I’ll throw in some more when I get home and can look at them to get the titles right.
This book, which is American coastal cuisine mixed with Asian fusion, really thrilled me to find, since it follows the type of cuisine I make myself when left to my own devices. I was given the book by someone whose publishing company helped make it, never having heard of Douglas, and I am really thrilled with it. I really want to go to his place one day.
Thai Food, by David Thompson:
The great thing about this book is it absolutely does not compromise. The recipes are as they are and if you cannot find what is called for, too bad for you. Great insights into traditional Thai cooking.
Molto Italiano, Mario Batali:
This is such an easy go to, as almost everything here is simple, can probably be done with what you have on hand, and will be delicious.
The Bread Baker’s Apprentice
I don’t bake a ton, but this book is a great basic primer and the few loaves I’ve made have turned out really nicely. When I have a larger kitchen I’m going to go back to doing it once in awhil.e
I picked up “bluestem” by Colby and Megan Garrelts from the library, and am highly enjoying reading it. To a degree, it is to the Midwest what the Frank Stitt book is to the South. Have not had the chance to cook from it yet, though.
BourbonSamurai is not Fausto Carmona - 13 March 2012 10:32 PM
Other cookbooks that I love:
Tom Douglas’s Seattle Kitchen:
This book, which is American coastal cuisine mixed with Asian fusion, really thrilled me to find, since it follows the type of cuisine I make myself when left to my own devices. I was given the book by someone whose publishing company helped make it, never having heard of Douglas, and I am really thrilled with it. I really want to go to his place one day.

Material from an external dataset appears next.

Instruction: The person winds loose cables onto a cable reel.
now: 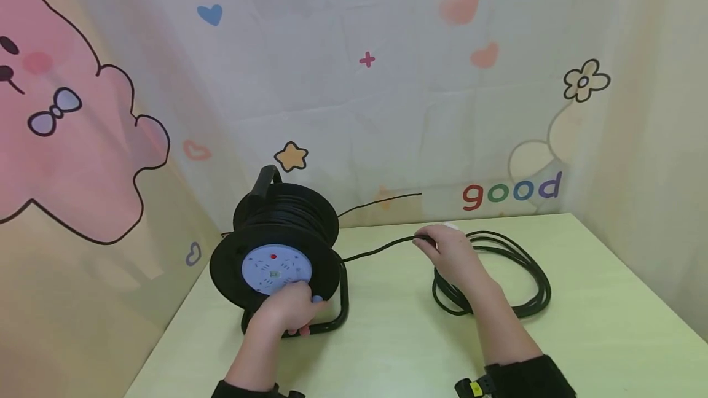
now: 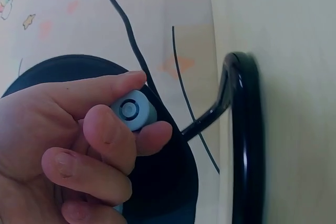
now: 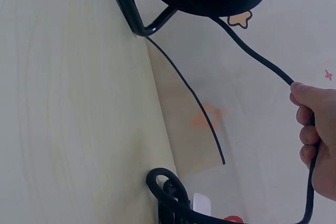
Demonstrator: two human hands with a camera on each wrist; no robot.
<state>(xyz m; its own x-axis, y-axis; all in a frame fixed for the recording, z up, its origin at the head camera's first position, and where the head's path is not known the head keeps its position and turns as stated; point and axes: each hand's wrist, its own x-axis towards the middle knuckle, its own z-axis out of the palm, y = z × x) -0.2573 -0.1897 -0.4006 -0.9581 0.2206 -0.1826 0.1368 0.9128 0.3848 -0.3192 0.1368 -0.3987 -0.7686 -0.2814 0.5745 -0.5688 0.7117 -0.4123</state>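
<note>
Well, the black plastic cable reel (image 1: 276, 235) stands at the left of the pale yellow-green table (image 1: 387, 349), on a black tubular stand (image 1: 345, 293) that seems to keep its drum clear of the surface. My left hand (image 1: 289, 306) has its fingers curled about the small pale-blue cylindrical knob (image 2: 132, 109) on the front disc, probably for leverage. My right hand (image 1: 450, 257) pinches the slim black cable (image 1: 381, 251), fingers wrapped round it and lifted, likely so its run to the reel stays guided. The loose black coil (image 1: 541, 284) lies to the right, partly behind my forearm, so I can't tell where its end sits.
</note>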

The Bread Baker’s Apprentice
I don’t bake a ton, but this book is a great basic primer and the few loaves I’ve made have turned out really nicely. When I have a larger kitchen I’m going to go back to doing it once in awhil.e
I watched Tom Douglas do a cooking demo, and he came across as very affable, but I have never bought any of his cookbooks.
I have the Bread Baker’s Apprentice as well, and on occasion make the Pain al Ancienne from it. Makes a great pizza dough.